Tarragon

Intro

Artemisia dracunculus (little dragon), commonly known as tarragon, is one of the most expensive herbs one can buy and is the most widely used herb in French cooking.  It is native to Russia, Eurasia and China.  It is now spread widely across Europe and North America.  It has been used for medicinal purposes over 600 years.  Introduced to Italy during the 10th century by the Mongolians, it was used as a sleep aid, breath freshener and as a culinary seasoning.  

Tarragon is in the sunflower and daisy family, Asteraceae.

Types of Tarragon

There are 3 main types of tarragon:  French, Russian and Mexican.  French is the main culinary use, while the Russian is the most closely related to the French but not nearly as flavorful or aromatic.  Mexican tarragon is also called Texas tarragon but is not actually a tarragon at all, but rather in the Tagetes family, (aka – Marigold)!

Edible landscapes
French Tarragon

True (French) tarragon does not like our hot humid climate here in southeast Texas so we will take a closer look at Texas tarragon, or as it’s called, Mexican Mint Marigold.

Edible Landscaping
Texas Tarragon – Mexican Mint Marigold

Uses in Medicine

Tagetes lucida, actually has roots older than true tarragon and has been documented as being used more than 1000 years ago.  It is used mainly to cure digestive problems but when brewed stronger, it has been said to reduce the severity of hangovers!
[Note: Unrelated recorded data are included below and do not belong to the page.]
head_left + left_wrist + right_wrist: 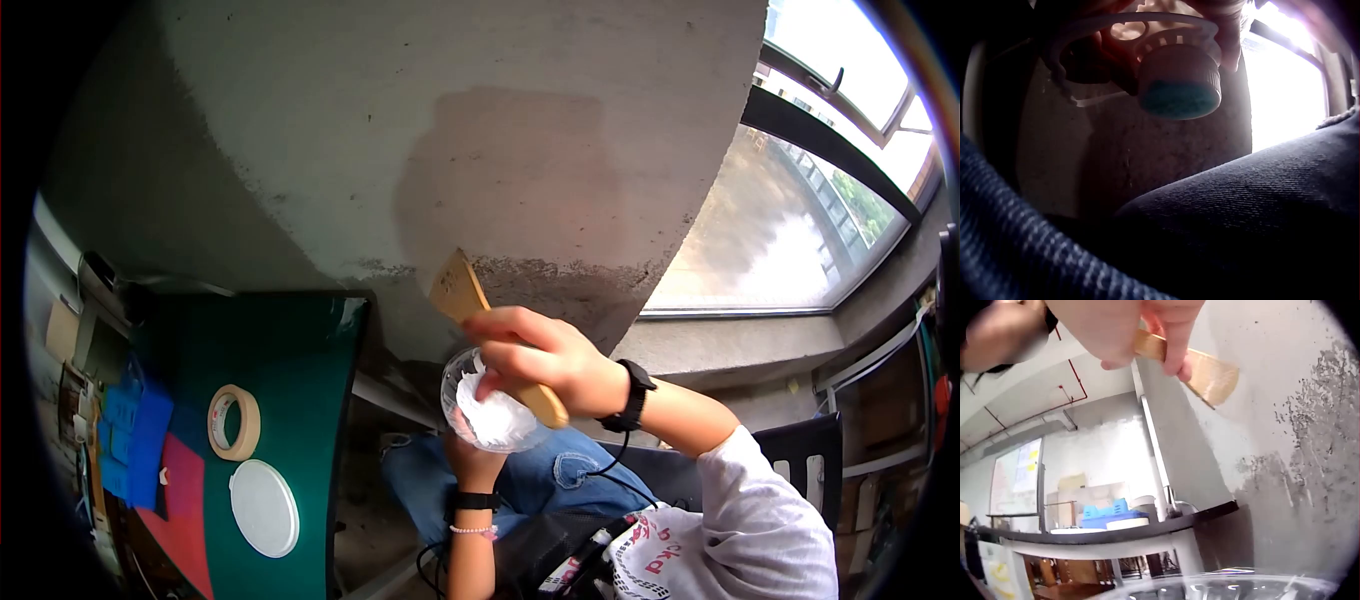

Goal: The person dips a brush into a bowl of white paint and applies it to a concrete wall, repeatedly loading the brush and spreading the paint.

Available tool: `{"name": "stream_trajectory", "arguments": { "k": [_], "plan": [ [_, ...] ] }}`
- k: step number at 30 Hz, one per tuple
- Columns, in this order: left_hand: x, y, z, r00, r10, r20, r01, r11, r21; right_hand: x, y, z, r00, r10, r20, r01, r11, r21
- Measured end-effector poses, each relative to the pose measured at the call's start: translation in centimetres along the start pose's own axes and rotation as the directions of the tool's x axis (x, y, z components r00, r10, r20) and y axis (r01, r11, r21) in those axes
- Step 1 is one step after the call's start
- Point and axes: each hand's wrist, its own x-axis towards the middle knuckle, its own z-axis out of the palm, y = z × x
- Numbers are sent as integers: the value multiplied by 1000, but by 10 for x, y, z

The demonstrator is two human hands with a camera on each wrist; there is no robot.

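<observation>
My right hand (530,360) grips a wooden spatula (460,285) by its handle; the broad blade points up toward the wall, and a pale smear shows on it in the right wrist view. Below it, my left hand (470,450) holds a clear plastic tub (452,395) from underneath. White paste (500,420) lies inside the tub, partly hidden by the right hand's fingers. In the left wrist view, a ribbed round piece (1179,81) with a teal face and a white plastic loop (1079,37) show beneath the left hand (1229,25).
The grey wall (330,100) ahead has a darker patch (520,170) and a rough, flaking lower strip. At left, a green table (290,350) bears a masking tape roll (252,425), a white lid (265,510) and blue bins (130,440). A window (780,220) stands at right.
</observation>
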Motion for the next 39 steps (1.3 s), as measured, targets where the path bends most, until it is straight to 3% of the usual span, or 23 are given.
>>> {"name": "stream_trajectory", "arguments": {
  "k": [1, 3, 5, 7, 9, 13, 15, 17, 21, 23, 25, 26, 29, 31, 33, 35, 37, 39],
  "plan": [
    [1, 0, -1, 1000, -12, 16, 12, 1000, 16, 0, 2, 0, 996, 70, 53, -70, 998, -4],
    [2, -3, -1, 1000, 0, 20, -2, 998, 67, -7, 2, -3, 992, 129, 9, -129, 992, 1],
    [7, 5, -1, 998, 22, -67, -22, 1000, 0, -12, 0, -1, 996, 37, -81, -43, 996, -73],
    [8, 4, -2, 997, 36, -71, -35, 999, 10, -7, -3, -1, 998, 12, -59, -10, 1000, 30],
    [8, 3, -3, 986, 138, -92, -128, 986, 105, 2, -2, 8, 1000, 26, 4, -26, 999, 18],
    [2, -4, 2, 1000, -5, -20, 6, 998, 69, -6, -2, 8, 992, 114, -48, -119, 988, -98],
    [9, 0, 0, 998, 38, -45, -35, 998, 55, -10, -5, 4, 991, -19, -135, 4, 994, -112],
    [16, 12, -3, 985, 120, -122, -125, 991, -38, -6, -8, 7, 992, -49, -119, 48, 999, -13],
    [1, -6, 4, 1000, -18, 10, 16, 994, 109, 9, 0, 15, 997, 55, -47, -58, 996, -68],
    [6, -7, 3, 999, 41, 8, -41, 991, 128, -1, 0, 14, 994, 31, -102, -48, 985, -165],
    [12, 6, -1, 989, 120, -82, -120, 993, 0, -9, -9, 8, 992, 71, -108, -81, 993, -90],
    [12, 7, -1, 989, 117, -91, -121, 992, -38, -9, -8, 8, 993, 24, -114, -30, 998, -52],
    [7, -9, 5, 992, 119, -28, -120, 993, -22, 2, -4, 13, 999, -18, -47, 19, 1000, 18],
    [4, -7, 5, 999, 32, 5, -32, 999, 35, 6, 2, 15, 999, 18, -44, -21, 997, -74],
    [5, -1, 1, 990, 130, -47, -124, 985, 122, -2, 1, 8, 999, 23, -49, -32, 983, -180],
    [10, 0, 0, 986, 151, -71, -146, 987, 72, -7, -12, 0, 995, 70, -77, -84, 977, -195],
    [9, -1, 0, 982, 172, -78, -171, 985, 19, -4, -16, -1, 993, 66, -101, -80, 986, -147],
    [4, -11, 3, 995, 94, -20, -94, 995, -32, 4, -14, 6, 995, -54, -85, 51, 998, -35]
  ]
}}
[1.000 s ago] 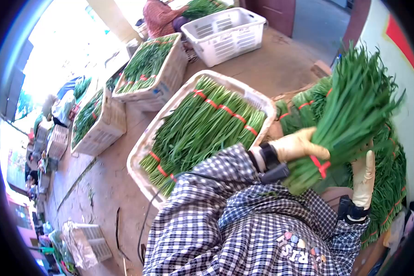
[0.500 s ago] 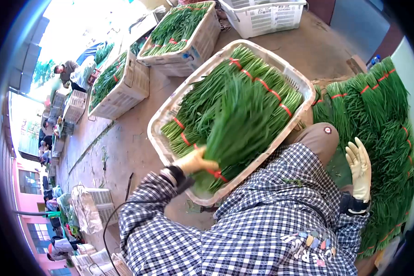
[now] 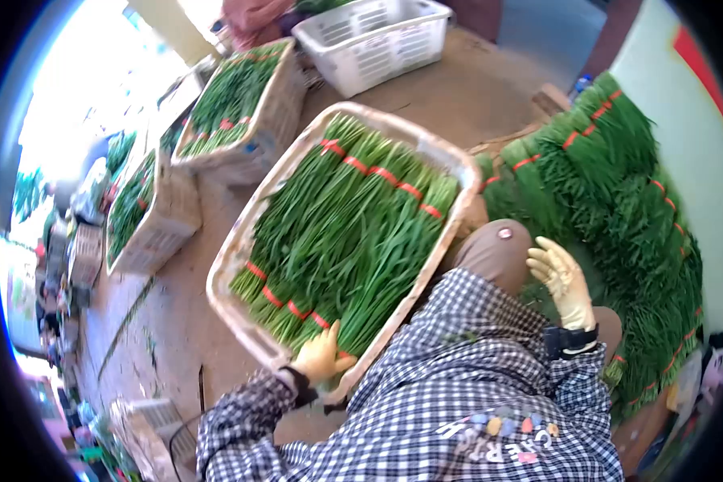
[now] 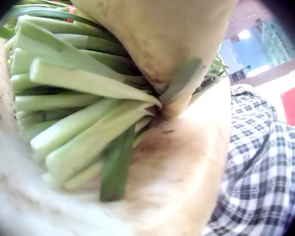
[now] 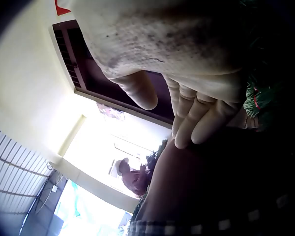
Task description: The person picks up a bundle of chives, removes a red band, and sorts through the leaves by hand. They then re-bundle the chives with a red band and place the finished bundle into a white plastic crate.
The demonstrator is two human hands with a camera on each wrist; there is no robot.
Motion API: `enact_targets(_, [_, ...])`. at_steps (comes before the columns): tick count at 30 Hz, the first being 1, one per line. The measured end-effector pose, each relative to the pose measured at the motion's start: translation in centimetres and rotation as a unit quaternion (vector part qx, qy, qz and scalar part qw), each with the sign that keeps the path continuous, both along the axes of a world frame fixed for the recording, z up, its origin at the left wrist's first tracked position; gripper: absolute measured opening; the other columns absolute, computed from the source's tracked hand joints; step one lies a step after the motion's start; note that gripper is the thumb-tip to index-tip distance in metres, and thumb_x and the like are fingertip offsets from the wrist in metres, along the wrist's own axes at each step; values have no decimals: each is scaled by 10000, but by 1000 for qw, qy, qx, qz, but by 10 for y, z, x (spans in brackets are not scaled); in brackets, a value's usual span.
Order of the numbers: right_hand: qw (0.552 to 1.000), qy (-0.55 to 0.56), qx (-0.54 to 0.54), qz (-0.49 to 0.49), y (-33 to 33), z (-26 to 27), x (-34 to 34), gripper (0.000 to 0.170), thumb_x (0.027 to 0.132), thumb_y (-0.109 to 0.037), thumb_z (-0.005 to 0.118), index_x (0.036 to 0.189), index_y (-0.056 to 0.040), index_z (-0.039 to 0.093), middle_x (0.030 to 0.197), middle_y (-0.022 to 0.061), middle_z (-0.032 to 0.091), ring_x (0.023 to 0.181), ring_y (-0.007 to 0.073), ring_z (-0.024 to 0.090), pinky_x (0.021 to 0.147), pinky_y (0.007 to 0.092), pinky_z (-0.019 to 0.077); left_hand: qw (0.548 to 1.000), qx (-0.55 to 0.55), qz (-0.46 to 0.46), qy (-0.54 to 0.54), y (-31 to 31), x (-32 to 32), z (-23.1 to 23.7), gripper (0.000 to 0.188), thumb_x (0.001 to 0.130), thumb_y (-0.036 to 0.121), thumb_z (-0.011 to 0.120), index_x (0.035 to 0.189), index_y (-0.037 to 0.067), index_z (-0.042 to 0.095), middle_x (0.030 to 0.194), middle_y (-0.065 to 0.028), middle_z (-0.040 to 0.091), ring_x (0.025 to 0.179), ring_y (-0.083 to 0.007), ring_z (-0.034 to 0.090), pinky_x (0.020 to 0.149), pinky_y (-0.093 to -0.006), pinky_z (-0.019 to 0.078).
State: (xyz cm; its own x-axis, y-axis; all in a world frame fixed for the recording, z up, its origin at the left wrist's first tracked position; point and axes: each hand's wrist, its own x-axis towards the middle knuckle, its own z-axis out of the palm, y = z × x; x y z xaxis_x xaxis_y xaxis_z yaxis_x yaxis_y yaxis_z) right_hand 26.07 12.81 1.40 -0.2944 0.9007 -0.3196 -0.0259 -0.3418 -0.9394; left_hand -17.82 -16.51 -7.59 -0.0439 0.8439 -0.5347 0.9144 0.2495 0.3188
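My gloved left hand (image 3: 320,357) holds the stem end of a bunch of Chinese chives (image 3: 373,309) lying along the near side of a white plastic crate (image 3: 237,317). Close up in the left wrist view, cut stem ends (image 4: 73,113) fan out beside the glove (image 4: 162,34), next to the dirt-marked crate wall (image 4: 177,182). More red-banded chive bunches (image 3: 321,217) lie side by side in this crate. The gloved right hand (image 3: 564,285) is empty, raised beside the knee; its fingers (image 5: 201,118) are relaxed and slightly bent in the right wrist view.
Stacked banded chives (image 3: 618,217) line the wall to the right. Two crates of chives (image 3: 237,104) stand at the back left, and a white crate (image 3: 377,48) stands at the back. A seated person (image 5: 132,177) appears in the right wrist view. Nearby is the wearer's knee (image 3: 494,249).
My left hand has carried the chive bunch from the right side over to the crate and laid it in along the near side. The right hand has stayed empty near the knee.
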Motion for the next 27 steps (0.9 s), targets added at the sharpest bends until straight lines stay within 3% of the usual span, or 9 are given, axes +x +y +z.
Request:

It has also been used by natives for its psychotropic effects by way of smoking and interestingly enough, it was dried and powdered and then blown into the victim of a human sacrifice and was thought to have a calming effect on the victim!  I don’t recommend the plant for this use, however.

It is also antimicrobial.

Recipe!

Imagine sipping a sweet, licorice-flavored brandy!  That’s what we’re going to make today, courtesy of Edible Austin.
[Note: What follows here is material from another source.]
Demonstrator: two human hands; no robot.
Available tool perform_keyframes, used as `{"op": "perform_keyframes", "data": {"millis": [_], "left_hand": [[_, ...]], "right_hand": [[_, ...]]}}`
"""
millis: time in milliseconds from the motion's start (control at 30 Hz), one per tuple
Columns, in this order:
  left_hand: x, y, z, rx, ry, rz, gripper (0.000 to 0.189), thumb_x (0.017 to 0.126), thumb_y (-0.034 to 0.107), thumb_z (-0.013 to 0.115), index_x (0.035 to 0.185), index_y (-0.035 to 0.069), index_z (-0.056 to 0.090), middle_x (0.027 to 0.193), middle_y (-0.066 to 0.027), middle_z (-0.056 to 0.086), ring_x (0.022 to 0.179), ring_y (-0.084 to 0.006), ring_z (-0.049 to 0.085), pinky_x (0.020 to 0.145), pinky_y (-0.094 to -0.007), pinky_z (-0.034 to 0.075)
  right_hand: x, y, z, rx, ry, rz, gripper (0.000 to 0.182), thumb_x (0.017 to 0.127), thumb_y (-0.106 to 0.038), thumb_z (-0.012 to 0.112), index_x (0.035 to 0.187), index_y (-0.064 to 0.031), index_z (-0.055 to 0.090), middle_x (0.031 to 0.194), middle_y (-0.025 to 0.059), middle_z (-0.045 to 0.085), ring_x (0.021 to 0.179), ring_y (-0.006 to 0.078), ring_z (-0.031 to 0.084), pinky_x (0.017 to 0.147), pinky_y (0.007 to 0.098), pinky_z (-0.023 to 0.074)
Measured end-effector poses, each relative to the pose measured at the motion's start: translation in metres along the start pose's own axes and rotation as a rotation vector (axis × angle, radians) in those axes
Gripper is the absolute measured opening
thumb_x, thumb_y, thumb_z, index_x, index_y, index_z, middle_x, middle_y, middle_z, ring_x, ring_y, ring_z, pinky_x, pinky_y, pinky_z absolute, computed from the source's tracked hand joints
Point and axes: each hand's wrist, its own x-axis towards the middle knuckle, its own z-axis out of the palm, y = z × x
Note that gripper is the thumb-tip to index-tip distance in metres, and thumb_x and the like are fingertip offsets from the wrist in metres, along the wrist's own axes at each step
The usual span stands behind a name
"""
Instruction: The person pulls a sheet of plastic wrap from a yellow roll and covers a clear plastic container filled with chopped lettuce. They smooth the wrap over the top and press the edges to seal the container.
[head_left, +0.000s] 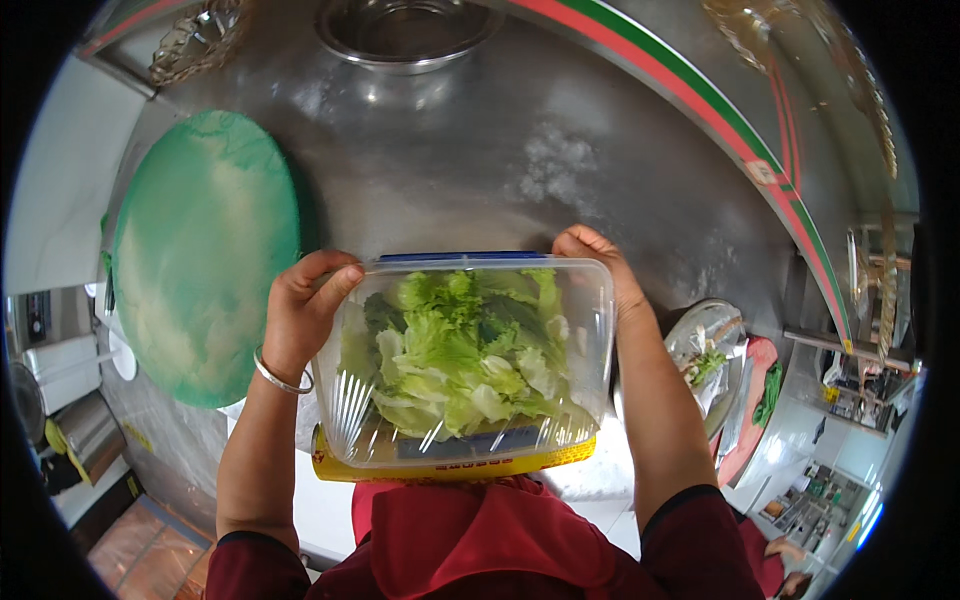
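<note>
A clear plastic container (592, 360) filled with green lettuce leaves (465, 360) is in front of me, with plastic film drawn across it. My left hand (311, 300) grips its upper left corner, thumb on the rim; a bangle is on that wrist. At the upper right corner, my right hand (596, 255) rests with bent fingers at the rim; its fingertips are partly hidden. A blue strip (465, 256) runs along the far edge. Below the container's near edge lies a yellow box (450, 472) bearing writing.
A round green cutting board (210, 262) lies on the steel counter (420, 172) at left. A steel basin (409, 56) stands at the far edge. At right are a bowl with scraps (709, 364) and a pink board (750, 412). Another person's arm (784, 549) shows at lower right.
</note>
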Motion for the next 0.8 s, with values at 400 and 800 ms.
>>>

  • 15 2-inch sprigs Mexican Mint Marigold (preferably new growth)
  • 1 cups Brandy
  • 1/3 cups plus 1 Tablespoon of Sugar
  • 3 tablespoons Water
  1. In a clean, half-pint mason jar, combine the Mexican mint marigold and brandy.
  2. Cap tightly and let the jar sit for 5 days—sloshing around the contents daily.
  3. On day 5, make a simple syrup by dissolving the sugar into the water over low heat.
  4. Allow to cool. Strain the herbs from the brandy through a coffee filter or fine cheesecloth and add the sugar syrup.
  5. Store at room temperature, capped tightly, in a dark place or in the refrigerator.
  6. Keeps indefinitely.
  7. Sip this liqueur very cold, or add it to other cocktails for an herbal flair.
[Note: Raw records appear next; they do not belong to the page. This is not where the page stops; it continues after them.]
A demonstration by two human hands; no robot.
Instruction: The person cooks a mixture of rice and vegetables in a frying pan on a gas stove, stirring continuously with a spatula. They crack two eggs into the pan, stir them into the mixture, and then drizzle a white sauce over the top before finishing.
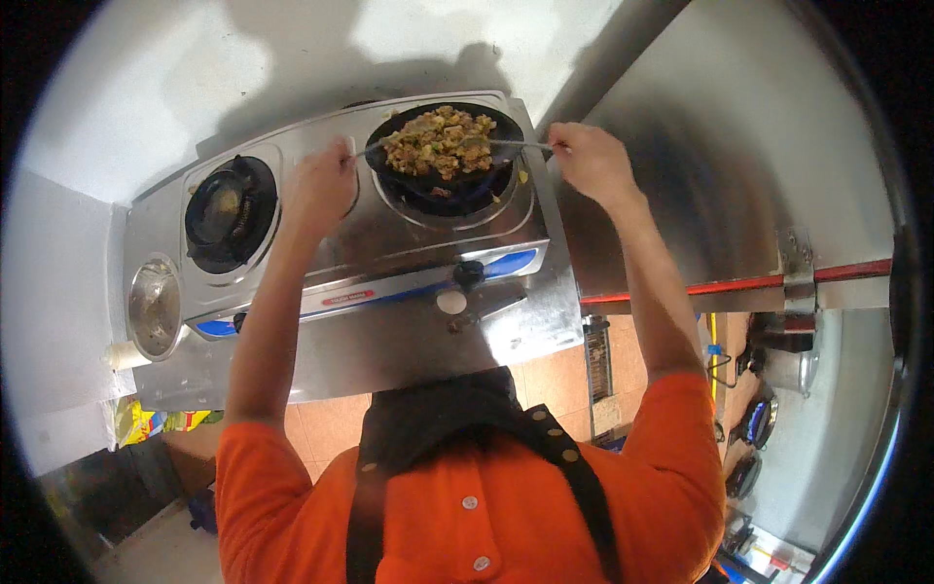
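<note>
A dark oval pan [379, 162] sits over the right burner [438, 204] of a steel two-burner gas stove [328, 248]. Chopped, browned food [438, 142] with green bits is heaped in it. My right hand [595, 160] grips the handle of a thin metal utensil [525, 145], which reaches into the food from the right. From the left, my left hand [321, 182] holds another slim metal utensil [371, 148] whose far end meets the food. The heads of both utensils are hard to make out among the pieces. Small scraps lie around the burner.
The left burner [232, 212] carries no pan. A metal bowl [155, 310] stands at the counter's left end. A stove knob [468, 273] and a round white object [451, 301] are in front. Sheet metal [686, 182] with a red strip [700, 288] bounds the right side.
</note>
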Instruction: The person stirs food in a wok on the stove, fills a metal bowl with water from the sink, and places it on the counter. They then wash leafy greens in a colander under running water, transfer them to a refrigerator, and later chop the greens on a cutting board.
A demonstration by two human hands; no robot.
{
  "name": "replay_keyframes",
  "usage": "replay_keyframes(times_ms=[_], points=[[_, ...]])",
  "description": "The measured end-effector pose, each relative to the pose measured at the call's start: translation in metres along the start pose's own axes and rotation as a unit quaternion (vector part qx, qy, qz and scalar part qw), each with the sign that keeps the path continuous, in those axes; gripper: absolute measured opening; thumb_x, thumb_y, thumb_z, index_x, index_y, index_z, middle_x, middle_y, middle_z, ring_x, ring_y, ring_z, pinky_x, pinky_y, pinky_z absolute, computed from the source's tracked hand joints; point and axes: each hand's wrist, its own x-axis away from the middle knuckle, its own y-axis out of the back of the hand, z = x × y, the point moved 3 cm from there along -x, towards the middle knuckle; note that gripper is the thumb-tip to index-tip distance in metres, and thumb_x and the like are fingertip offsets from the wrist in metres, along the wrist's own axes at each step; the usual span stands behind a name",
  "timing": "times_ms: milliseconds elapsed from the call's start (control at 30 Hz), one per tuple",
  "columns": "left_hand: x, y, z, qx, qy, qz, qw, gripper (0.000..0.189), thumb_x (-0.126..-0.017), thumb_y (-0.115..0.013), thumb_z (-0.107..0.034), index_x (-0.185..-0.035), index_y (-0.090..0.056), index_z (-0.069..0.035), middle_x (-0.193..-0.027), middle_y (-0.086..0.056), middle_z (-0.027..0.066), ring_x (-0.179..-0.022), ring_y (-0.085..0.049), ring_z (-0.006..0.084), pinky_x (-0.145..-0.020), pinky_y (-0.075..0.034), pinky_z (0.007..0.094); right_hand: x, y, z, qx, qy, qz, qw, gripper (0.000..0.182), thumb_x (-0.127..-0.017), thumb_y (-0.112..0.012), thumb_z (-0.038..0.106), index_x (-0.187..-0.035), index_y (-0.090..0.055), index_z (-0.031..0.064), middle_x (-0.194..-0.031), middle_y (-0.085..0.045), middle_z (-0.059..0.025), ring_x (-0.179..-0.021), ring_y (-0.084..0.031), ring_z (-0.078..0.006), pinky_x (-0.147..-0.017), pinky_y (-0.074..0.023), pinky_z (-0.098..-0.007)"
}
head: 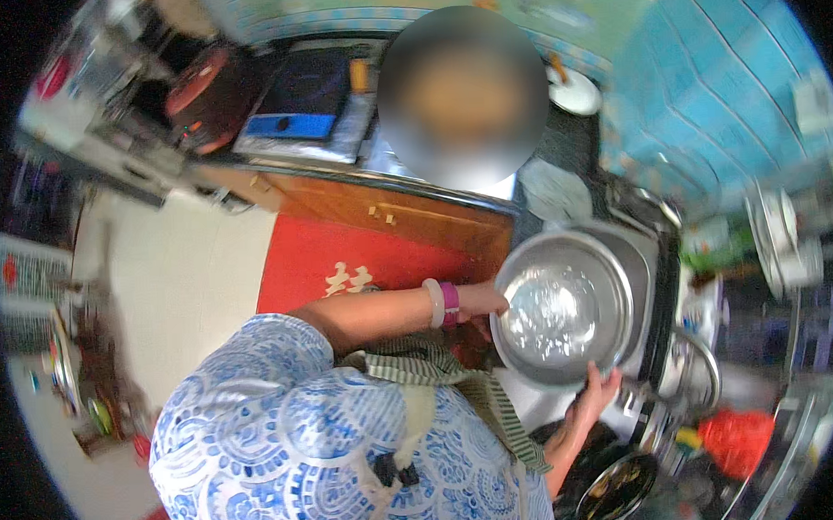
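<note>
A round stainless steel basin (561, 306) is tilted between my hands, over or at the edge of the sink (643, 264). Bright ripples in it look like clear water. My left hand (482, 302), below a pale bangle and a purple wristband, grips the basin's near left rim. On the lower right rim, my right hand (593, 395) supports it with the fingers spread along the side. The undersides of both grips are hidden. A clear, rounded sheet or lid (556, 191) lies on the dark counter just beyond the basin.
A faucet (700, 366) arches right of the sink. Below it stand a dark pan (618, 488) and a red bag or container (735, 441). An induction cooker (298, 98) and a reddish-brown pot (204, 98) occupy the far counter. A blurred disc hides part of that counter.
</note>
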Motion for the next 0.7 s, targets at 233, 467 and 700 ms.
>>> replay_keyframes(times_ms=[233,467,700], points=[[0.084,0.112,0.022,-0.014,-0.051,-0.086,0.995,0.060,-0.071,-0.058,-0.007,-0.129,-0.046,0.001,-0.105,-0.063,0.0113,-0.090,-0.062,0.0201,-0.071,-0.056,0.0353,0.042,-0.100,-0.035,-0.009,-0.043,0.146,0.988,0.027,-0.076,-0.056,-0.006,-0.100,-0.054,0.0044,-0.096,-0.059,-0.0029,-0.086,-0.053,-0.0137,-0.082,-0.0427,-0.0286],[0.259,0.212,-0.020,0.024,-0.021,-0.168,0.985,0.050,-0.079,-0.057,-0.010,-0.126,-0.046,0.002,-0.096,-0.067,0.0182,-0.074,-0.070,0.0245,-0.055,-0.061,0.0386,0.130,-0.262,-0.049,0.028,-0.100,0.214,0.971,0.021,-0.079,-0.057,0.000,-0.099,-0.054,0.0038,-0.093,-0.058,-0.0032,-0.083,-0.053,-0.0146,-0.080,-0.0432,-0.0296],[0.392,0.359,-0.066,-0.026,-0.099,-0.141,0.985,0.050,-0.084,-0.062,-0.027,-0.125,-0.050,0.000,-0.102,-0.066,0.0112,-0.089,-0.068,0.0190,-0.062,-0.061,0.0345,0.202,-0.448,-0.013,-0.015,-0.050,0.299,0.953,0.028,-0.081,-0.057,-0.002,-0.109,-0.055,0.0024,-0.096,-0.058,-0.0027,-0.085,-0.053,-0.0120,-0.080,-0.0438,-0.0270]])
Uses in the Edible Landscape

Besides being a great culinary and medicinal herb, Texas Tarragon also finds purpose in edible landscaping.  It makes a great companion plant as it attracts beneficial insects in late summer through fall when not a lot else is blooming and even deters some pests, especially the bean weevil and asparagus beetle!  Because it’s in the Tagetes family, it also helps repel the dreaded root-knot nematode!

How to Grow!

Growing Mexican tarragon is extremely easy, just add soil, water and sun!  Honestly, this is a very hardy plant that only requires well-drained soil.  It doesn’t mind our extremely hot an humid summers, goes dormant for a very small period of time during the coldest part of our winters and endures full sun to part shade.  It survives our droughts and our floods and can be grown from seed, stem cuttings or root division.

Planting

Plant in well drained soil and water to get established.

Care

Once established, no care is required other than for every 3 or 4 years to dig up and divide so it doesn’t crowd itself out.

Harvest

Harvest young growth as needed throughout the year with a sharp knife or scissors.

Post Harvest – Curing & Storage

Texas tarragon grows for 10 months or more out of our year but to make sure you have some available during January and February, you may trim the plant back in November or December and dehydrate and use over the winter.  Unlike true tarragon, Texas tarragon saves wonderfully as a dried herb.